Louis Le Blanc On Predestination in the Roman Catholic and Reformed Schools (Theses 6-10)
On the term "election" and the effects of predestination among the medieval scholastics and Roman Catholics
1-5.
6. Election is similarly restricted by many scholastics to the decree by which God decreed to give glory to some human beings, instead of others. And so, they distinguish this from what they mean by predestination, that is, a decree with respect to the conferring of means fit to obtaining glory. Alphonsus Mendoza, professor at Salamanca, makes this observation in his scholastic question concerning predestination, the second section. But many others refer election, as with predestination, no less to grace than to glory. Indeed, they want election to cover that decree regarding the giving of grace as well as a decree of conferring glory.

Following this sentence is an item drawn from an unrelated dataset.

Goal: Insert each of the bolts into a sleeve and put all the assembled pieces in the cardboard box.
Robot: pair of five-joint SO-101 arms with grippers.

7. But just as predestination in the Roman schools is received and defined variously by various theologians, so they do not all assign its effects in the same way. For those, who understand the word predestination as only denoting that decree by which God prepared from eternity heavenly glory for certain people, do not assign any other effect than the imparting of glory itself. Nor do they wish that the gifts of grace be numbered as among the effects of predestination. This is the view of both William Ockham and Gabriel Biel, as can be seen in Gregory of Valencia, Tom. 1, Q. 23., Point 3.
8. But others insist the contrary, that only the means [fit] for eternal blessedness are the effects of predestination, but not the acquisition of blessedness itself. They do this because they limit the word predestination to the decree of communicating grace, and consequently they do not want the word to include the decree of granting glory. This is the opinion of Durandus, as the same Gregory of Valentia testifies in the recently-cited place.
9. Today, however, the more common belief of the doctors of the Roman Church is that the effects of predestination are not only supernatural blessedness itself, but also those particular means by which each predestinated person supernaturally obtains this blessedness. And therefore, they enumerate the three general effects of predestination which the Apostle notes in Romans 8, namely: Vocation, justification, and glorification. Indeed, by the word predestination they understand both the decree of conferring heavenly blessedness upon certain human beings and the decree concerning the means by which they are led to the enjoyment of that blessedness.
10. But there are some theologians of the Roman School who enumerate far more effects of predestination: And among other effects they include the permission of those sins into which the elect fall, and therefore the permission of the very first sin. Indeed, they even assign to the effects of predestination the very creation and preservation of those who are predestined. This is what Estius especially does in 1 Sent., Dist. 40., Paragraph 7.